Fall 2012

01:560:362

Women’s Lives and Literature

Instructor: Prof. Andrea Baldi

Italian Department

84 College Avenue

Phone # 732-932-7031

Monday and Wednesday, 1:10-2:30 pm

Office Hours: W 2:30-3:30 pm and by appointment

email:

Course description: The course–taught in English–aims at introducingundergraduate students tosome of the foremost issues concerning contemporary women’s writing in the Italian context. For a long time such questionshave been conveniently forgotten or evaded (i.e. repressed and erased) in literary and critical debates, and most of these women writers are still excluded from the canon. Only in recent years the specificity and significance of these works have been recognized, in both the American and the Italian intellectual arenas, thus provoking an insightful and thorough critical inquiry.The result of this body of research has been the reappraisal and an enriched understanding of pivotal texts, whose novelty and peculiarity had been ignored. These works testify to women’s struggle toward social and economic freedom and the conquest of knowledge, from the end of the 19th century to the present. Some of them also illustrate original models of political engagement.

The course will focus on the features of women’s writing that react against women’s marginalization, fashioning forms of resistance to patriarchal culture and defining new models of agency. We will analyze the historical, cultural, social and economic conflicts that these works reflect and denounce.

Learning Outcome Goals:

The course aims to provide students with an in-depth knowledge of key cultural, social, and gender issues related to women’s lives and literary production in the Italian context from the late 19thto the present. Through readings, class discussions, and written assignments, the course is designed to foster the development of essential analytical and critical skills that students can apply to diverse historical periods and cultural frameworks.

Core Curriculum Learning Goals (IIC, o and p)

This course satisfies Part II, Areas of Inquiry of the Core Curriculum Requirements, area of inquiry C, goals o and p.

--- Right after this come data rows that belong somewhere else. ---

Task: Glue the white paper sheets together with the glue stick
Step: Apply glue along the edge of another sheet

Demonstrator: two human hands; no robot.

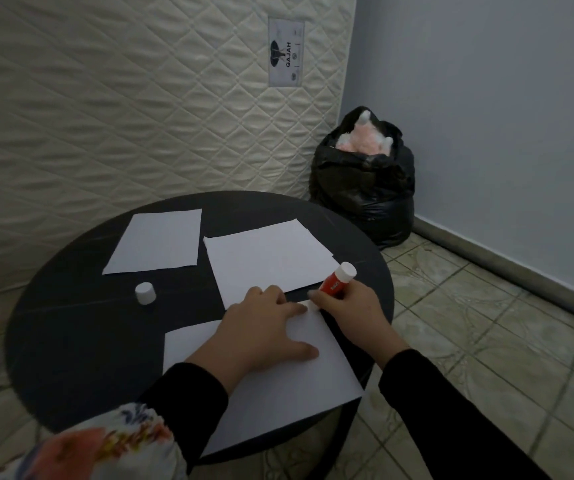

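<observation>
On a round dark desk (pixel 71 341), the left hand (pixel 261 330) presses flat, fingers spread, on the nearest white paper sheet (pixel 278 386). At that sheet's far corner, the right hand (pixel 351 306) is clamped around a red glue stick (pixel 336 280), its long axis tilted, white end pointing up and away to the right. Beyond lie a small stack of sheets (pixel 265 258), a loose white cap (pixel 145 293) and another sheet (pixel 157 242).

White paper sheets (pixel 268 261) lie on a black worktop (pixel 81 341). The glue stick (pixel 336 280) is red with a white end; its cap (pixel 145 293) white. Sleeves (pixel 452 410) black, mattress (pixel 105 98) cream, diamond-quilted.
</observation>
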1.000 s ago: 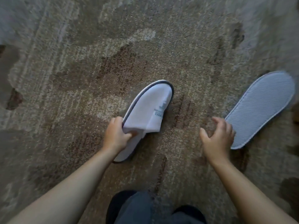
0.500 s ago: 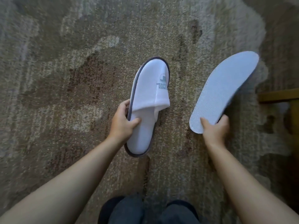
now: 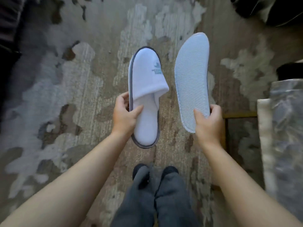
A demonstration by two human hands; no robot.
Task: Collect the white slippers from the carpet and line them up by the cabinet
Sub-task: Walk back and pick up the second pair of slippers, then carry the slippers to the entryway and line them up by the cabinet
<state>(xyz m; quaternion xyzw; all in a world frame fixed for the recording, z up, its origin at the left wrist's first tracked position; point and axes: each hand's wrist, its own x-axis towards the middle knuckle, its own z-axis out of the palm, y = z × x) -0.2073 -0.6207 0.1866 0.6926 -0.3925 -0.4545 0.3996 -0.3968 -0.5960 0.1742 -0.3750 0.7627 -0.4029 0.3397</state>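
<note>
Both white slippers are held up above the patterned carpet [image 3: 85,82]. My left hand [image 3: 126,115] grips the first slipper [image 3: 146,89] at its left edge near the heel; it faces up, showing its grey trim and a small logo on the toe cover. My right hand [image 3: 208,123] holds the second slipper [image 3: 191,79] by its heel; this one is turned over, ribbed sole toward me, toe pointing away. The two slippers hang side by side, a small gap between them.
My legs in dark trousers and dark footwear [image 3: 155,194] stand on the carpet below the hands. A pale, marbled furniture top [image 3: 285,136] and a wooden frame [image 3: 239,114] lie at the right. Dark objects sit at the top right [image 3: 270,10] and left edge [image 3: 8,46].
My right hand reached the overturned slipper on the carpet and picked it up. Both slippers rose off the floor and the view moved, bringing the furniture at the right into sight.
</note>
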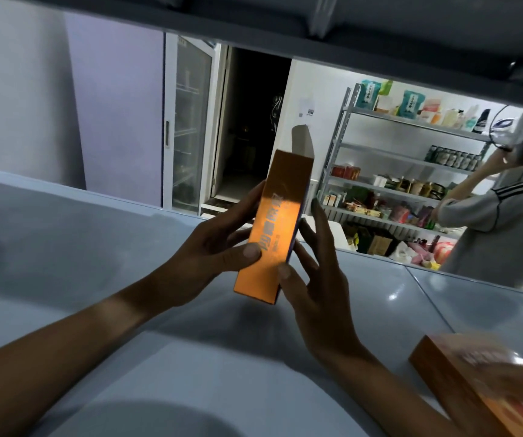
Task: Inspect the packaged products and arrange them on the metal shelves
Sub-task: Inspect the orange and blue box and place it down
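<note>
We look out from dim shade: the grey metal shelf surface [96, 247] and both forearms sit in shadow, while the white-walled room beyond, toward one o'clock, is brightly lit. A warm patch of light falls on the tall orange cardboard box [272, 228]. Small glare spots dot the shelf at four o'clock. The flat orange carton [481, 383] at five o'clock is motion-blurred, and edges bow from wide-angle distortion.

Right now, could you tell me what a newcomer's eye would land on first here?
The tall orange box at centre, its top flap open, held above the grey shelf surface by the left hand and right hand. Behind at right, a stocked metal rack with another person beside it. A second orange box lies lower right.
</note>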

At the end of the course students will be able to:

o. Examine critically theoretical issues concerning the nature of reality, human experience, knowledge, value, and the cultural production related to the topics addressed.

p. Analyze arts and literatures in themselves and in relation to specific histories, values, languages, cultures, and technologies.

Required Texts:

Sibilla Aleramo. A Woman. Translated from the Italian, and with an Afterword by Rosalind Delmar. Los Angeles: University of California Press, 1980 (ISBN: 9780520049499; pbk).

Grazia Deledda. Cosima. Translated from the Italian by Martha King. New York: Italica Press, 1988 (ISBN: 9780934977067; pbk).

Neera, Teresa. Translated from the Italian by Martha King. Evanston: Northwestern University Press, 1998 (ISBN 0810116626; pbk).

A Reader will be made available by the instructor and posted on SAKAI.

Course Requirements:

The abilities defined in the learning goals will be assessed through oral and written activities.

Active class participation (10%); Students are expected to actively participate in class discussions.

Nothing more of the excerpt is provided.